WHAT YOU NEED TO DO:
Set it all down exactly, every record and every line.

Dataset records
- Opening Delimiter -
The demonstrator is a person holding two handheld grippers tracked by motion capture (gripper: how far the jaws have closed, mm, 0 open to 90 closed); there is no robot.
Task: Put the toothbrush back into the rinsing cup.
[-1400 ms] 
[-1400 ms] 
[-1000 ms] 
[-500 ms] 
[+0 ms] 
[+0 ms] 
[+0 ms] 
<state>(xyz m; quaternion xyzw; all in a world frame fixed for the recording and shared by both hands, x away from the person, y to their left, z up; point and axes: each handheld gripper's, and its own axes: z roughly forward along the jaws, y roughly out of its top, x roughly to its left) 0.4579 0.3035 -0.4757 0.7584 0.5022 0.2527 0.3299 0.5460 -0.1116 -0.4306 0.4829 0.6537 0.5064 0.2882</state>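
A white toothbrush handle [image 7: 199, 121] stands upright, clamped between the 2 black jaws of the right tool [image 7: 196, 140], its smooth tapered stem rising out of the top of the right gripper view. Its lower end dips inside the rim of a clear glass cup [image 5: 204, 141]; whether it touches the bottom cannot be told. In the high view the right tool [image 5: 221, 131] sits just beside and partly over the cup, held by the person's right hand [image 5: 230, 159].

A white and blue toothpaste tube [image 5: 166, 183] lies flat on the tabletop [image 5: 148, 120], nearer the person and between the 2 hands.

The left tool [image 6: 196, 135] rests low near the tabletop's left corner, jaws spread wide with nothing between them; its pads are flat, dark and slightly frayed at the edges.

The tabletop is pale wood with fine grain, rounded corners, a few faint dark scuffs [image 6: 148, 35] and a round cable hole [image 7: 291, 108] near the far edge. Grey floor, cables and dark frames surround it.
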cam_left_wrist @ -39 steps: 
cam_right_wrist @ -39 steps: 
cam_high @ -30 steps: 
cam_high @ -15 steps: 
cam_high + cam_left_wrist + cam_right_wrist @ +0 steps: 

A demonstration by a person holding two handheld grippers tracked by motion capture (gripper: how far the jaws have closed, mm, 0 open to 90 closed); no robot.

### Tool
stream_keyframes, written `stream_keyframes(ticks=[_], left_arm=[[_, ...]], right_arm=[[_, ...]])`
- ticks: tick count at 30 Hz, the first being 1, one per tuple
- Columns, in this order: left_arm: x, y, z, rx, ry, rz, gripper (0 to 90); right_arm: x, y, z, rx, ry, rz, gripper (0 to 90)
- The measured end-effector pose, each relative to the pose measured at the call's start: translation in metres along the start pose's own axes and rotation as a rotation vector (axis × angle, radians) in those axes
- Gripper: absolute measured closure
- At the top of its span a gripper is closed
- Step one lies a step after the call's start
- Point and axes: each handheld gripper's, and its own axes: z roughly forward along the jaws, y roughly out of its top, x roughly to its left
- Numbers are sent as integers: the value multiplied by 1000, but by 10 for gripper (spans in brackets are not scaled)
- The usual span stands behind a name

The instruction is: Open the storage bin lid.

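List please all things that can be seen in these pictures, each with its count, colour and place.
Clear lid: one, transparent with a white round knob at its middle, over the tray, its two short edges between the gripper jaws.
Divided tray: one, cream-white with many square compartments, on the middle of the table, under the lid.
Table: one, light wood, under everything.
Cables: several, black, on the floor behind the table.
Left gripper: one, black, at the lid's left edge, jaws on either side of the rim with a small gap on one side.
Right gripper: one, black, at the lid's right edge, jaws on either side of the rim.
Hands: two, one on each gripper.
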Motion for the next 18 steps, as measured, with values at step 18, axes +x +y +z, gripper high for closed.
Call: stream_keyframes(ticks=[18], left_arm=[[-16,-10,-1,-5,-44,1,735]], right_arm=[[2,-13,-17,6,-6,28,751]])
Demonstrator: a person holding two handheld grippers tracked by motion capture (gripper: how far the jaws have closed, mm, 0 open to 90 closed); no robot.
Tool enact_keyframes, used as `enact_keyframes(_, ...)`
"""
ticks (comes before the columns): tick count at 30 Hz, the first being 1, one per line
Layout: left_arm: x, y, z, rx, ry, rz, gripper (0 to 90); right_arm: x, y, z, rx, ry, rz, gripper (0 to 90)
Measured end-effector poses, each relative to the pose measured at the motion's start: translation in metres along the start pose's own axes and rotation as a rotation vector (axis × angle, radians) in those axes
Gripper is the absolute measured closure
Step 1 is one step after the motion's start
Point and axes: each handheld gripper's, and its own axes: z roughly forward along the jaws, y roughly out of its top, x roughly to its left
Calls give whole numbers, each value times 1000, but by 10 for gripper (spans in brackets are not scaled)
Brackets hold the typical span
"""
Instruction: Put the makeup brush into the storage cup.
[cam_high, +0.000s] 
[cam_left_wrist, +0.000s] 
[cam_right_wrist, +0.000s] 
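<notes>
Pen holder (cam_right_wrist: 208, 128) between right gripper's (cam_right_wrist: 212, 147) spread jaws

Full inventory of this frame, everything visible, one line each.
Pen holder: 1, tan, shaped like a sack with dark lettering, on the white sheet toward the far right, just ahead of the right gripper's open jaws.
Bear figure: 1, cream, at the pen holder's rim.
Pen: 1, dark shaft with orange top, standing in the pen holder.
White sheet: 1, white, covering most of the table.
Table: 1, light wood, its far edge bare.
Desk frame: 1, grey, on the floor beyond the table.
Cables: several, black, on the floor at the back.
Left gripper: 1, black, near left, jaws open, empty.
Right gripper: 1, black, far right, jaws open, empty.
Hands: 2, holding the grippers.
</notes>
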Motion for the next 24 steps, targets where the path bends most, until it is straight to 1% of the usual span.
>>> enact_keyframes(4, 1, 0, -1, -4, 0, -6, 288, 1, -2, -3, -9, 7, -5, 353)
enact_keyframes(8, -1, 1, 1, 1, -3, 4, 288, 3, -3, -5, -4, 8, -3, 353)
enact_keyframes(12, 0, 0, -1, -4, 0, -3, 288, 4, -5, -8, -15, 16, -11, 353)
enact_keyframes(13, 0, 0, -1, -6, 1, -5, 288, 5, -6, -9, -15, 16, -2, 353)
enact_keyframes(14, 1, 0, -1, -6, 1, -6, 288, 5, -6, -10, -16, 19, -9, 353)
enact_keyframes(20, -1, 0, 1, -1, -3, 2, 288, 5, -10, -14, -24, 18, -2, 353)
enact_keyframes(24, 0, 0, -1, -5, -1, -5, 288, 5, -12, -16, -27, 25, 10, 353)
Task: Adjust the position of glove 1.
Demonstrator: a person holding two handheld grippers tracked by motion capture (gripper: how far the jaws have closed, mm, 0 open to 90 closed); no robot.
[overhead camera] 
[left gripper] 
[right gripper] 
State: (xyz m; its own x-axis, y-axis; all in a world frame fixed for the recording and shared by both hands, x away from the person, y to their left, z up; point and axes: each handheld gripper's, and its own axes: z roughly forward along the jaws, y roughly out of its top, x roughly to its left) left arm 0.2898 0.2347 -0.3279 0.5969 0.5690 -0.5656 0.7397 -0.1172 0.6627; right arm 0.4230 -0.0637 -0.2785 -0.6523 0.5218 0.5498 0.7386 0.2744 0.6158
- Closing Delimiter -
ANSWER TO THE PROBLEM:
The demonstrator is a person holding two handheld grippers tracked by motion capture (gripper: how far the jaws have closed, mm, 0 open to 90 closed); there is no robot.
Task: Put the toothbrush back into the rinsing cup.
[-1400 ms] 
[-1400 ms] 
[-1000 ms] 
[-500 ms] 
[+0 ms] 
[+0 ms] 
[+0 ms] 
<state>(xyz m; quaternion xyzw; all in a world frame fixed for the recording and shared by both hands, x away from the person, y to their left, z up; point and axes: each handheld gripper's, and its own axes: z roughly forward along the jaws, y roughly out of its top, x roughly to its left) 0.4579 0.3035 -0.4757 0.7584 0.5022 0.2527 0.3299 0.5460 -0.1116 -0.4306 0.4829 0.6537 0.5064 0.2882</state>
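A white toothbrush handle [image 7: 199, 121] stands upright, clamped between the 2 black jaws of the right tool [image 7: 196, 140], its smooth tapered stem rising out of the top of the right gripper view. Its lower end dips inside the rim of a clear glass cup [image 5: 204, 141]; whether it touches the bottom cannot be told. In the high view the right tool [image 5: 221, 131] sits just beside and partly over the cup, held by the person's right hand [image 5: 230, 159].

A white and blue toothpaste tube [image 5: 166, 183] lies flat on the tabletop [image 5: 148, 120], nearer the person and between the 2 hands.

The left tool [image 6: 196, 135] rests low near the tabletop's left corner, jaws spread wide with nothing between them; its pads are flat, dark and slightly frayed at the edges.

The tabletop is pale wood with fine grain, rounded corners, a few faint dark scuffs [image 6: 148, 35] and a round cable hole [image 7: 291, 108] near the far edge. Grey floor, cables and dark frames surround it.
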cam_left_wrist @ -39 steps: 
cam_right_wrist @ -39 steps: 
cam_high @ -30 steps: 
cam_high @ -15 steps: 
cam_high + cam_left_wrist + cam_right_wrist @ +0 steps: 

A demonstration by a person holding two handheld grippers tracked by motion capture (gripper: how far the jaws have closed, mm, 0 open to 90 closed); no robot.

### Tool
stream_keyframes, written `stream_keyframes(ticks=[_], left_arm=[[_, ...]], right_arm=[[_, ...]])`
- ticks: tick count at 30 Hz, the first being 1, one per tuple
- Columns, in this order: left_arm: x, y, z, rx, ry, rz, gripper (0 to 90); right_arm: x, y, z, rx, ry, rz, gripper (0 to 90)
- The measured end-effector pose, each relative to the pose measured at the call's start: translation in metres along the start pose's own axes and rotation as a rotation vector (axis × angle, radians) in those axes
- Gripper: absolute measured closure
- At the top of its span a gripper is closed
- Step one lies a step after the call's start
- Point and axes: each handheld gripper's, and its own axes: z roughly forward along the jaws, y roughly out of its top, x roughly to its left
- Numbers are sent as integers: the value multiplied by 1000, but by 10 for gripper (spans in brackets are not scaled)
- The usual span stands behind a name

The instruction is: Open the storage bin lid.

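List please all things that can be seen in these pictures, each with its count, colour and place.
Clear lid: one, transparent with a white round knob at its middle, over the tray, its two short edges between the gripper jaws.
Divided tray: one, cream-white with many square compartments, on the middle of the table, under the lid.
Table: one, light wood, under everything.
Cables: several, black, on the floor behind the table.
Left gripper: one, black, at the lid's left edge, jaws on either side of the rim with a small gap on one side.
Right gripper: one, black, at the lid's right edge, jaws on either side of the rim.
Hands: two, one on each gripper.
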Motion for the next 18 steps, as measured, with values at step 18, axes +x +y +z, gripper high for closed.
Call: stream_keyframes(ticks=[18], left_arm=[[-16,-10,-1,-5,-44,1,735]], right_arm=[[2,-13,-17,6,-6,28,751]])
Demonstrator: a person holding two handheld grippers tracked by motion capture (gripper: how far the jaws have closed, mm, 0 open to 90 closed); no robot.
Tool enact_keyframes, used as `enact_keyframes(_, ...)`
"""
ticks (comes before the columns): tick count at 30 Hz, the first being 1, one per line
Layout: left_arm: x, y, z, rx, ry, rz, gripper (0 to 90); right_arm: x, y, z, rx, ry, rz, gripper (0 to 90)
Measured end-effector poses, each relative to the pose measured at the motion's start: translation in metres along the start pose's own axes and rotation as a rotation vector (axis × angle, radians) in those axes
Gripper is the absolute measured closure
Step 1 is one step after the motion's start
Point and axes: each handheld gripper's, and its own axes: z roughly forward along the jaws, y roughly out of its top, x roughly to its left
Calls give whole numbers, each value times 1000, but by 10 for gripper (spans in brackets are not scaled)
Brackets hold the typical span
"""
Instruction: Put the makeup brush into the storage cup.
[cam_high, +0.000s] 
[cam_left_wrist, +0.000s] 
[cam_right_wrist, +0.000s] 
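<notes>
Pen holder (cam_right_wrist: 208, 128) between right gripper's (cam_right_wrist: 212, 147) spread jaws

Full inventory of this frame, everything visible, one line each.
Pen holder: 1, tan, shaped like a sack with dark lettering, on the white sheet toward the far right, just ahead of the right gripper's open jaws.
Bear figure: 1, cream, at the pen holder's rim.
Pen: 1, dark shaft with orange top, standing in the pen holder.
White sheet: 1, white, covering most of the table.
Table: 1, light wood, its far edge bare.
Desk frame: 1, grey, on the floor beyond the table.
Cables: several, black, on the floor at the back.
Left gripper: 1, black, near left, jaws open, empty.
Right gripper: 1, black, far right, jaws open, empty.
Hands: 2, holding the grippers.
</notes>
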Motion for the next 24 steps, targets where the path bends most, until it is straight to 1% of the usual span.
>>> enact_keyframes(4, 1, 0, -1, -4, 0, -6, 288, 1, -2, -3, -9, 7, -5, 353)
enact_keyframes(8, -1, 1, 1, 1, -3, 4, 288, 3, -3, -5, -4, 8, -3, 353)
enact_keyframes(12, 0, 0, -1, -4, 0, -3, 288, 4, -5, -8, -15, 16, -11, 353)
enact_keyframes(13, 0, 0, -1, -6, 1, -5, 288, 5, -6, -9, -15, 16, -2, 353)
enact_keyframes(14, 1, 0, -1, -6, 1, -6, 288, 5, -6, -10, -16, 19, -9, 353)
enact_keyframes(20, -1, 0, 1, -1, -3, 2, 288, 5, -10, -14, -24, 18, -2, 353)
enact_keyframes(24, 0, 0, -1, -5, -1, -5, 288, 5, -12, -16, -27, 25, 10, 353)
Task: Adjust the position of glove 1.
Demonstrator: a person holding two handheld grippers tracked by motion capture (gripper: how far the jaws have closed, mm, 0 open to 90 closed); no robot.
[overhead camera] 
[left gripper] 
[right gripper] 
State: (xyz m; its own x-axis, y-axis; all in a world frame fixed for the recording and shared by both hands, x away from the person, y to their left, z up; point and axes: each handheld gripper's, and its own axes: z roughly forward along the jaws, y roughly out of its top, x roughly to its left) left arm 0.2898 0.2347 -0.3279 0.5969 0.5690 -0.5656 0.7397 -0.1172 0.6627; right arm 0.4230 -0.0637 -0.2785 -0.6523 0.5218 0.5498 0.7386 0.2744 0.6158

The exercise requires no more work.